• _WHAT YOU HAVE TO DO_: The required output is every line from the beginning of the entries below through the line that includes "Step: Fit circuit", copied exactly.

• _DATA FOR REVIEW_:

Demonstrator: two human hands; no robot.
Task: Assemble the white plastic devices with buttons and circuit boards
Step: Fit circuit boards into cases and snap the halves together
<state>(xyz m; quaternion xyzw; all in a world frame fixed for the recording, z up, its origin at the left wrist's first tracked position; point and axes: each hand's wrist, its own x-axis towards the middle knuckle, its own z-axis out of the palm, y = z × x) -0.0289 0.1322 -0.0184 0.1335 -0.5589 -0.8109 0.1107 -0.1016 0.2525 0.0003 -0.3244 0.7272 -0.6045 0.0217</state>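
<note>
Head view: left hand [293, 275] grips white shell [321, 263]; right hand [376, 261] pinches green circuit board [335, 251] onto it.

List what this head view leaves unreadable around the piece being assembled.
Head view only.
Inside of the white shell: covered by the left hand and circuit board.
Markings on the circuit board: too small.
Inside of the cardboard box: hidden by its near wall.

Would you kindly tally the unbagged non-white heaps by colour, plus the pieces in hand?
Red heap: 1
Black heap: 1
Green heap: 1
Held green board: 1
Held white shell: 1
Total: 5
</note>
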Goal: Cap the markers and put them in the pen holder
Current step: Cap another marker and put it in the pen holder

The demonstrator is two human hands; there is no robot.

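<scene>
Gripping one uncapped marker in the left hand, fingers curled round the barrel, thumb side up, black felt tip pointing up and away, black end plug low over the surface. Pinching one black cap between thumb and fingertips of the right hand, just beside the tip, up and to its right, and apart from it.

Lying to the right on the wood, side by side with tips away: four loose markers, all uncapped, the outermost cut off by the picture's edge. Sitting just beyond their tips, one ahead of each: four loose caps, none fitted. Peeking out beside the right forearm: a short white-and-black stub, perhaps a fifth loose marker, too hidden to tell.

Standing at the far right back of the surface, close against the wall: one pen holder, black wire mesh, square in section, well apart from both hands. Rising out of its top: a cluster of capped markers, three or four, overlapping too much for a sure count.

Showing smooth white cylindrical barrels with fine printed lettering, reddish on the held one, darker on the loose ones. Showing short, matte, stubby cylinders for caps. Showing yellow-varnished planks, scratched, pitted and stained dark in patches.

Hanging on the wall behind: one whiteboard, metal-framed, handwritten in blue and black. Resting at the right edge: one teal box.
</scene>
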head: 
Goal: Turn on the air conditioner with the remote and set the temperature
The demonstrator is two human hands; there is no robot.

• _TASK SOLUTION_:
Demonstrator: two human hands; no robot.
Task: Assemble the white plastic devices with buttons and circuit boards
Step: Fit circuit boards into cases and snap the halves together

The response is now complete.